A solid understanding of these foundational principles of the ICD-10-CM system is the prerequisite for moving on to the specific code for skin tags. It provides the context in which all coding decisions are made.
Chapter 3: The Primary ICD-10-CM Code for Skin Tags: L91.8
With a firm grasp of the clinical nature of skin tags and the structure of the ICD-10-CM system, we can now focus on the specific code used to report this diagnosis. The primary, most commonly used code for a typical skin tag is L91.8.
4.1. Locating the Code in the Tabular List
To understand the meaning of L91.8, we must trace its position within the hierarchy of the ICD-10-CM Tabular List. This contextualizes the code and clarifies what it represents.

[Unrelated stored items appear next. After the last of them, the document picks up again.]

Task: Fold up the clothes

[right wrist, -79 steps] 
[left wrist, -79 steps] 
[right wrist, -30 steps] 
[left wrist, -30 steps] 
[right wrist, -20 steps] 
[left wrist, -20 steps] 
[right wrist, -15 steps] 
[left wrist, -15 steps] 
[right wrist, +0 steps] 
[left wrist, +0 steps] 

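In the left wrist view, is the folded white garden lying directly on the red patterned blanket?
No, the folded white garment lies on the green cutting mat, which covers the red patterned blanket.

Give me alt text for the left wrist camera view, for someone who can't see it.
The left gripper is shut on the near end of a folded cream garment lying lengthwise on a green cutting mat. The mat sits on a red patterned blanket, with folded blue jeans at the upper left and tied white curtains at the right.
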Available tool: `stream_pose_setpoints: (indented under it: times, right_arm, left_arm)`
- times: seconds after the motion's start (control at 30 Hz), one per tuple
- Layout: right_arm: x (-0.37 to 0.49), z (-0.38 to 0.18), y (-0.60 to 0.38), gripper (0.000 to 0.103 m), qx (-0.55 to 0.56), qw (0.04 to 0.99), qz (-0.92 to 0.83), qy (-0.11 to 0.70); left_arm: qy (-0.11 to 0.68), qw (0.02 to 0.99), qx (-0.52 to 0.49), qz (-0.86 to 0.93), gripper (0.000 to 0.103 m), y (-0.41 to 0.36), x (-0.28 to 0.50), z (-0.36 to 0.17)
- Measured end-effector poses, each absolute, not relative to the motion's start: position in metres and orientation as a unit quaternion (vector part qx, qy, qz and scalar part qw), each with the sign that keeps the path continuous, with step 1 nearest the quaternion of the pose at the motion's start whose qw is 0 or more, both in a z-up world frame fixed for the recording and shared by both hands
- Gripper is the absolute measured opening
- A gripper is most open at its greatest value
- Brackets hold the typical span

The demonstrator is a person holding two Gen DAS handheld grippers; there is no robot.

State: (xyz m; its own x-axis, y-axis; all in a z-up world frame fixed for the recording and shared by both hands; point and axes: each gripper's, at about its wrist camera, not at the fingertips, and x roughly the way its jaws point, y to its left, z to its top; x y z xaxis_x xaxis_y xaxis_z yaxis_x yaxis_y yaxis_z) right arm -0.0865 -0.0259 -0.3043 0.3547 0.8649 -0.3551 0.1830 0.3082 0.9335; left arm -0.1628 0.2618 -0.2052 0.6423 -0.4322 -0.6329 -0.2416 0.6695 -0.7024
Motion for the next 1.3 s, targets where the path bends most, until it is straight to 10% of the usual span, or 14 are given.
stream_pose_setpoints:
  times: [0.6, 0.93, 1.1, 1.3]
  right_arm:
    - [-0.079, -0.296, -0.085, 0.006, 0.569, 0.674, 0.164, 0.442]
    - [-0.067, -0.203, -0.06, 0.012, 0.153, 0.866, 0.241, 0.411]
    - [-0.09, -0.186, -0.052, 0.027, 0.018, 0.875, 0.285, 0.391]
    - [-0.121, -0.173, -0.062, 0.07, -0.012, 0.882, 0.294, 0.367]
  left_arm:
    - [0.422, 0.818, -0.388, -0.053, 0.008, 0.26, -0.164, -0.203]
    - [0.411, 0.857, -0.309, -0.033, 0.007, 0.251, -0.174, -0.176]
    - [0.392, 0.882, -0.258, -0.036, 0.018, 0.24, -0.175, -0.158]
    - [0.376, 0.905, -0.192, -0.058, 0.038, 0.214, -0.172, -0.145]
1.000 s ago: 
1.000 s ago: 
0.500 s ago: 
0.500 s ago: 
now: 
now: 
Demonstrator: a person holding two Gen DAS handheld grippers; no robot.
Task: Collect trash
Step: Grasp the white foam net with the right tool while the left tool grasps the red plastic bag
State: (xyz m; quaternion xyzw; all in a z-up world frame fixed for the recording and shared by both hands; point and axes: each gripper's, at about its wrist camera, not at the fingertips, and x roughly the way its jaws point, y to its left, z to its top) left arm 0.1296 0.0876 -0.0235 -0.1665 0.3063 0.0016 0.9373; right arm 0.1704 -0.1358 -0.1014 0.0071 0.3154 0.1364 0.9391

- Chapter 12: Diseases of the Skin and Subcutaneous Tissue (L00-L99) This is the logical starting point for most dermatological conditions. It covers everything from infections (L00-L08) to inflammatory conditions (L20-L30) to disorders of skin appendages (L60-L75).
- Block: Other disorders of the skin and subcutaneous tissue (L80-L99) Within Chapter 12, this block is a sort of “catch-all” for conditions that don’t fit into the more specific categories like dermatitis or bullous disorders. It includes conditions like vitiligo (L80), calluses (L84), and pressure ulcers (L89).
- Category: L91 – Hypertrophic disorders of the skin This three-character category is dedicated to conditions characterized by the overgrowth or thickening of skin components. It includes codes for keloid scars (L91.0) and other atrophic conditions. This is the correct “family” for skin tags, which are fundamentally an overgrowth of dermal and epidermal tissue.
4.2. Deconstructing L91.8: “Other hypertrophic disorders of the skin”
The final code, L91.8, is reached by selecting the appropriate subcategory under L91.
- The Code: L91.8
- The Official Description: Other hypertrophic disorders of the skin
- What Does “Hypertrophic” Mean Here? In pathology, “hypertrophy” refers to an increase in the size of cells, while “hyperplasia” refers to an increase in the number of cells. A skin tag is technically a hyperplastic process. However, in the context of ICD-10-CM, “hypertrophic disorders” is used as a broader clinical term to describe conditions involving thickening or overgrowth of the skin. L91.8 is the designated code for these specific benign overgrowths that are not classified elsewhere.
- Official Code Description and Inclusions: The power of ICD-10-CM lies in its indexing. If you look up “Tag, skin” in the Alphabetic Index, it will direct you to L91.8. Furthermore, the Tabular List under code L91.8 includes specific synonyms and related terms, confirming its appropriate use. These are often referred to as “inclusion terms.”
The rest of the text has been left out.